Search term "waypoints": copy each line of the data containing it.

Segment Open

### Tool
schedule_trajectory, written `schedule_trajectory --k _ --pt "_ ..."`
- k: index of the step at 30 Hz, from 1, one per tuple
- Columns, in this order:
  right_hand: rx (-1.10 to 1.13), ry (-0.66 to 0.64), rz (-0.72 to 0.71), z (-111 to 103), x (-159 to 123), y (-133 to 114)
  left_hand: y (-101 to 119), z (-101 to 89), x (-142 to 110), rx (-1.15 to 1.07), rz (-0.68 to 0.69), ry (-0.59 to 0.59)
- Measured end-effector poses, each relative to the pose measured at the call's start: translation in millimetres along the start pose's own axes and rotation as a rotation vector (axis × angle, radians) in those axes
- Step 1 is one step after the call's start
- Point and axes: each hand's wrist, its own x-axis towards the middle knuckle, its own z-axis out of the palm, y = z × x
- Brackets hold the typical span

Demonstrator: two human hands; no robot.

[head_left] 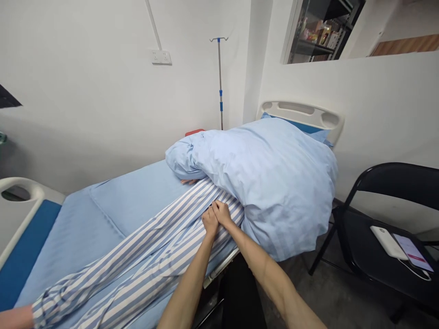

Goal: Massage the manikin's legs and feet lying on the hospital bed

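Note:
A person lies on the bed in blue-and-white striped trousers [137,244], their upper body hidden under a light blue quilt [274,169]. My left hand [210,221] rests on the upper part of the nearer trouser leg, its fingers curled in against the cloth. Close beside it, touching, my right hand [221,213] is also closed on the trousers near the quilt's edge. The fingertips of both hands are mostly hidden. Part of the lying person's hand [188,181] shows beneath the quilt, and a bare ankle [17,316] at lower left.
The bed has a pale headboard [302,112], a footboard [20,219] and a metal side rail [221,268]. An IV pole [220,77] stands behind it. At right, a black chair [394,183] holds a white power bank [389,242] cabled to a phone [413,251].

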Motion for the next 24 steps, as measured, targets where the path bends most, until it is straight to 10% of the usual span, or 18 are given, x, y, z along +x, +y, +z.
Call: schedule_trajectory --k 9,24 --pt "-0.233 -0.101 -0.004 -23 9 3 1 2.9 -1 0.066 0.019 -0.029" --pt "0.175 0.064 0.094 -25 19 20 21 32.0 12 0.134 0.104 -0.046"
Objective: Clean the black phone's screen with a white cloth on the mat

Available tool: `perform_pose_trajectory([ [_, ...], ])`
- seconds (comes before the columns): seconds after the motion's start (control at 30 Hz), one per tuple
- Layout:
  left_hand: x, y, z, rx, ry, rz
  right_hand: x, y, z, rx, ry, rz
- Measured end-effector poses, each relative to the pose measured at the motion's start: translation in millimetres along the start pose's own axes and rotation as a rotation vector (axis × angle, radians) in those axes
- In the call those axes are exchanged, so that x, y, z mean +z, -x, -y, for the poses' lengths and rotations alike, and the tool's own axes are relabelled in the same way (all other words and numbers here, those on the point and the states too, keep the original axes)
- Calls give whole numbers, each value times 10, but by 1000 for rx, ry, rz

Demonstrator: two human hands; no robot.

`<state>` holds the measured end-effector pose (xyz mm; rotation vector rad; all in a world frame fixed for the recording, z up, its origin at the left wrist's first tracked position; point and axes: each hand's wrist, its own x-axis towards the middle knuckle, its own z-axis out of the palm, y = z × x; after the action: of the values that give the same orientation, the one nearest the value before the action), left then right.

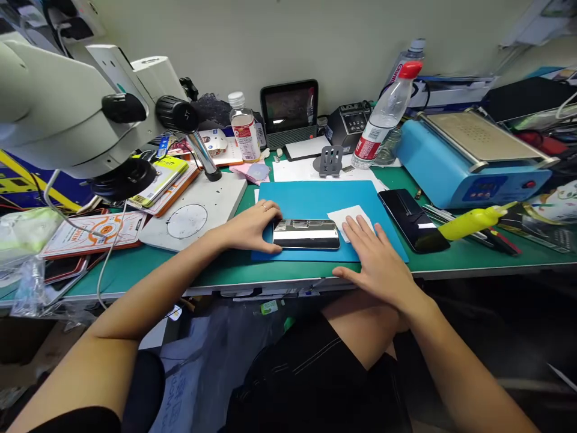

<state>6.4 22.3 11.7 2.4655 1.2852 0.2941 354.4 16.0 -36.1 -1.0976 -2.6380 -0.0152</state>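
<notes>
A smartphone [306, 234] lies sideways on a blue mat [306, 195], its glossy black face reflecting lights. My left hand [255, 227] grips the phone's left end, with the thumb at the near corner and the fingers around the far side. My right hand [376, 255] is open, fingers stretched out and flat. Its fingertips rest on a white wipe [345, 216] just right of the phone, and the thumb points out toward the mat's near edge. Right of the mat lies a second black phone [410, 219] with a small white patch.
A microscope [58, 114] on a pale base [225, 198] stands at left, beside stacked boxes [99, 231]. Behind the mat are a grey phone stand [330, 161], plastic bottles [381, 126] and a small screen [289, 105]. A blue heating plate machine [437, 162] and yellow squeeze bottle [471, 222] occupy the right.
</notes>
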Motion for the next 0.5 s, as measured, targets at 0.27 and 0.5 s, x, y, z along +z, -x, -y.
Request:
perform_pose_trajectory([
  [0.27,-286,-271,-243,-84,-211,252,-166,-432,-135,-97,-252,129],
  [0.5,-226,-331,-117,-81,0,108,-116,-682,-238,-221,-231,116],
])
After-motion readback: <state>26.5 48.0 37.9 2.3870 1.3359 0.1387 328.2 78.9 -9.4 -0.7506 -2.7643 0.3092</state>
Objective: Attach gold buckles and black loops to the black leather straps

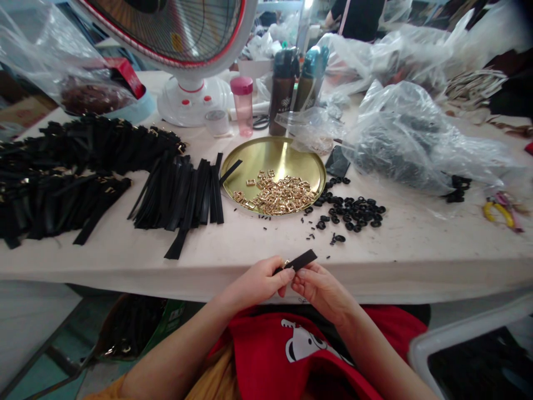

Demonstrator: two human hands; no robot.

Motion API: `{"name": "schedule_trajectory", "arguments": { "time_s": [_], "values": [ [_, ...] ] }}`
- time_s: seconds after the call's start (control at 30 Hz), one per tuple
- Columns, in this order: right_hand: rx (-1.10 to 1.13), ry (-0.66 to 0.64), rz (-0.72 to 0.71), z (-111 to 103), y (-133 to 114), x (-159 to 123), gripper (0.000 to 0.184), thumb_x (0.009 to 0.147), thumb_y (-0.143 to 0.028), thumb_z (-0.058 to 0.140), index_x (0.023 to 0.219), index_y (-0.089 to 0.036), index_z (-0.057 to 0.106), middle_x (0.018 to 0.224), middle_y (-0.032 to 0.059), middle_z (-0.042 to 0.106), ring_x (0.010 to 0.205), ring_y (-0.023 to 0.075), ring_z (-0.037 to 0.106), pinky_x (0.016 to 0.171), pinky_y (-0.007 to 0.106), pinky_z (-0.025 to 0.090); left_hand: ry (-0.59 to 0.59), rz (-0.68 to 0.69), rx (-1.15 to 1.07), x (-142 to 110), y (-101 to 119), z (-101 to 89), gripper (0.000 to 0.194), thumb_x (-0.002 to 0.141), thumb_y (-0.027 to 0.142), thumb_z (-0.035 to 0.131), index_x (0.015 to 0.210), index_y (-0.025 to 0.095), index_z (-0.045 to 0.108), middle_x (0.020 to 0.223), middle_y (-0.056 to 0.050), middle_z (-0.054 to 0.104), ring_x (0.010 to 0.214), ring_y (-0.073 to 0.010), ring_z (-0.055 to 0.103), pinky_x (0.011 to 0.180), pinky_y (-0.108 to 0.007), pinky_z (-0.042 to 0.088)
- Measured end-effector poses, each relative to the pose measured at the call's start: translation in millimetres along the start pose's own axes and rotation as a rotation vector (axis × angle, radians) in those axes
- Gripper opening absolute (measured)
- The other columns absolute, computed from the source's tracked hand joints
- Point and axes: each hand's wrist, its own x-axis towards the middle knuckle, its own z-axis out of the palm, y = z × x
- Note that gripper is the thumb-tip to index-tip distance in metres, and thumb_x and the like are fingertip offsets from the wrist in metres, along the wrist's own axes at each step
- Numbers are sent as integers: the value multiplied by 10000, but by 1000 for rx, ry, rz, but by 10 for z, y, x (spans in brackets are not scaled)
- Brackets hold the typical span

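Note:
Just off the table's front edge, my left hand (270, 280) pinches a short black strap (303, 260) with a gold buckle (286, 263) at its left part. My right hand (320, 289) closes on the strap from below, near its middle; the exact grip of its fingertips is partly hidden. Beyond both hands, a round gold tray (233, 150) carries a heap of small gold buckles (287, 194). Black loops (353, 214) lie scattered to the right of the tray. Plain black straps (189, 191) lie in a row to its left.
Piles of buckled black straps (54, 194) cover the table's left side. Behind stand a fan (187, 103), a pink-lidded bottle (242, 105) and a dark bottle (283, 94). A clear plastic bag (400, 144) and yellow-handled pliers (497, 214) lie right. A white bin (420, 355) stands low right.

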Motion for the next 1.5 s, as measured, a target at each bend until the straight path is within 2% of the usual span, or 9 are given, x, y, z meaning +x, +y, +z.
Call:
{"name": "schedule_trajectory", "arguments": {
  "time_s": [0.27, 0.37, 0.5, 0.7, 0.93, 1.17, 1.23, 1.4, 1.5],
  "values": [
    [13, 18, -15, 50, 13, -36, 165, 612, -177, 719, 760, -195, 648, 724, -27, 636, 570, 73, 543, 572, 204, 447, -19, -35, -141, -17, -12, 23, 211, 815, 337, 397, 726, 158, 465, 566, 45, 464, 446, -55, 343, 426, -178, 271],
    [-18, 39, -85, 66, 46, -47, 181, 600, -204, 722, 764, -196, 647, 733, -14, 630, 586, 91, 528, 570, 220, 438, -52, -64, -205, 7, -10, 17, 197, 792, 333, 413, 729, 155, 471, 557, 48, 454, 428, -52, 334, 411, -177, 267],
    [-213, 88, -237, 58, 69, -61, 175, 610, -259, 715, 756, -206, 634, 719, -16, 620, 620, 111, 510, 611, 244, 423, -49, -71, -188, 14, 11, -4, 191, 770, 321, 420, 742, 155, 510, 556, 50, 454, 431, -56, 332, 412, -180, 261],
    [-569, 179, -372, 64, -19, -48, 171, 658, -349, 660, 688, -197, 587, 579, -34, 538, 588, 124, 470, 586, 257, 377, 111, -23, 93, -12, 44, 24, 214, 769, 295, 417, 644, 163, 529, 567, 43, 493, 530, -85, 430, 501, -201, 299],
    [-574, 124, -237, 59, -36, -24, 216, 679, -348, 637, 599, -181, 526, 521, -44, 484, 523, 103, 420, 520, 242, 333, 166, 9, 296, -23, 19, 82, 236, 801, 326, 399, 667, 175, 521, 614, 22, 534, 575, -114, 451, 521, -216, 300],
    [-249, -12, -67, -12, -12, -51, 183, 673, -336, 650, 685, -173, 568, 548, -43, 498, 488, 85, 412, 504, 229, 346, 23, 27, 18, -75, 51, 69, 218, 816, 294, 392, 732, 150, 531, 627, 22, 517, 557, -87, 425, 539, -199, 319],
    [-362, 9, -140, 4, -13, -72, 191, 688, -346, 630, 678, -169, 559, 564, -37, 498, 511, 93, 423, 521, 235, 357, 6, -6, -43, -79, 53, 75, 216, 812, 305, 399, 725, 149, 518, 585, 36, 484, 494, -74, 366, 491, -195, 291],
    [-926, 262, -661, 70, 19, -111, 102, 719, -272, 591, 709, -177, 557, 661, -12, 535, 631, 126, 478, 616, 255, 379, 147, 11, 31, -78, 35, 120, 252, 804, 343, 426, 628, 165, 452, 543, 49, 464, 511, -80, 381, 510, -197, 293],
    [-925, 312, -657, 71, 44, -88, 116, 729, -289, 569, 732, -183, 523, 624, -27, 510, 574, 118, 467, 554, 241, 382, 189, 29, 107, -55, 32, 123, 273, 808, 380, 422, 635, 171, 458, 544, 47, 483, 536, -95, 425, 521, -206, 302]
  ]
}}
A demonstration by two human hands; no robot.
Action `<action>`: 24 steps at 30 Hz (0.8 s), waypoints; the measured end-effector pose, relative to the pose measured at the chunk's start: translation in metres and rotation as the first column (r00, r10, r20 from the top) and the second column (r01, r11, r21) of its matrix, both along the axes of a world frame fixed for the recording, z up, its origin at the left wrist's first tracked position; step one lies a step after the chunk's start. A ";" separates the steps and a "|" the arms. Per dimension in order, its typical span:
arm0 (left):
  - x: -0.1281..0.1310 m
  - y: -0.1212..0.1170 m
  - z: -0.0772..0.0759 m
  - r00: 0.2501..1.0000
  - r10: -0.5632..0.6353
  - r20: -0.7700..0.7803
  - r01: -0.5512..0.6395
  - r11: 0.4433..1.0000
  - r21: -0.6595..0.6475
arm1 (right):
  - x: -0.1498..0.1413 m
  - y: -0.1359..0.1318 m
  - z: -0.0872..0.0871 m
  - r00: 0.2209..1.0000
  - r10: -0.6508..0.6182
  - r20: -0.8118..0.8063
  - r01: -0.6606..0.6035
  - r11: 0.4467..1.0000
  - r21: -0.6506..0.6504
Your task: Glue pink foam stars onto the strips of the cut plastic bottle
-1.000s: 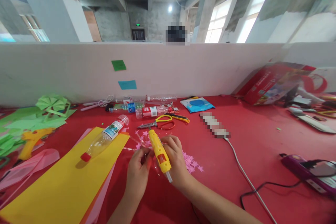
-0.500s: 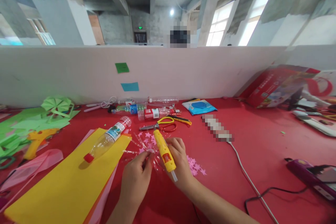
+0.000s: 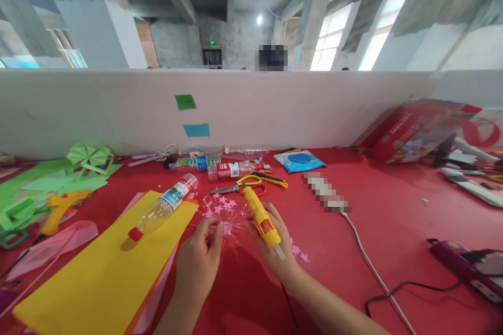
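My right hand (image 3: pixel 275 243) is wrapped round a yellow glue gun (image 3: pixel 261 217), its nozzle pointing away from me and a clear glue stick protruding from the rear. Thumb and fingers of my left hand (image 3: pixel 200 254) are closed on the edge of a clear plastic bottle piece cut into strips (image 3: pixel 236 230), which fan outward between both hands. A pink paper star (image 3: pixel 227 227) shows by the left fingertips. More pink stars (image 3: pixel 220 204) appear beyond and through the plastic, and several others (image 3: pixel 299 252) lie right of my right hand. What the right fingertips touch is hidden.
Scissors (image 3: pixel 239 184) and a yellow cutter (image 3: pixel 273 180) lie ahead. A bottle (image 3: pixel 163 201) rests on yellow paper (image 3: pixel 98 267) at left, near another yellow glue gun (image 3: pixel 58 207). Right are a phone (image 3: pixel 324 191), its white cable (image 3: pixel 373 261) and a purple power strip (image 3: pixel 467 267).
The glue gun has shifted right, away from my left fingers. My left hand has drawn slightly left and down, and the plastic strips now show spread out between the hands.
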State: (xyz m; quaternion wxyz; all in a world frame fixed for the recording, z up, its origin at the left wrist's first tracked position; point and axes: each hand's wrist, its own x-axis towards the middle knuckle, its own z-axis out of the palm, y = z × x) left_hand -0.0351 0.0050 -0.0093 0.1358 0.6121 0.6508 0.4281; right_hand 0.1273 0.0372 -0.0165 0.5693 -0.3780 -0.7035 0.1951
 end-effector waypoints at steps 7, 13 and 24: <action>0.003 -0.006 0.004 0.992 -0.028 0.126 0.012 0.992 0.129 | 0.008 0.005 0.000 0.995 -0.037 -0.095 0.028 0.995 -0.094; 0.006 -0.011 0.013 0.687 -0.227 0.690 0.220 0.970 0.101 | 0.023 0.007 0.010 0.994 0.056 -0.089 -0.073 0.977 -0.200; 0.036 -0.023 -0.012 0.610 -0.347 0.712 0.346 0.926 0.155 | 0.012 -0.019 0.002 0.979 0.135 0.154 -0.151 0.984 0.093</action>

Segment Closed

Solution to the problem ▸
Action `<action>`: 24 steps at 30 Hz (0.8 s), waypoints; the measured end-effector pose, relative to the pose measured at the chunk's start: translation in metres and rotation as the first column (r00, r10, r20 from the top) and the second column (r01, r11, r21) of its matrix, both along the axes of a world frame fixed for the recording, z up, its origin at the left wrist's first tracked position; step one lies a step after the chunk's start. A ";" separates the steps and a "|" the arms. Per dimension in order, its typical span:
 end-effector waypoints at steps 7, 13 and 24: <action>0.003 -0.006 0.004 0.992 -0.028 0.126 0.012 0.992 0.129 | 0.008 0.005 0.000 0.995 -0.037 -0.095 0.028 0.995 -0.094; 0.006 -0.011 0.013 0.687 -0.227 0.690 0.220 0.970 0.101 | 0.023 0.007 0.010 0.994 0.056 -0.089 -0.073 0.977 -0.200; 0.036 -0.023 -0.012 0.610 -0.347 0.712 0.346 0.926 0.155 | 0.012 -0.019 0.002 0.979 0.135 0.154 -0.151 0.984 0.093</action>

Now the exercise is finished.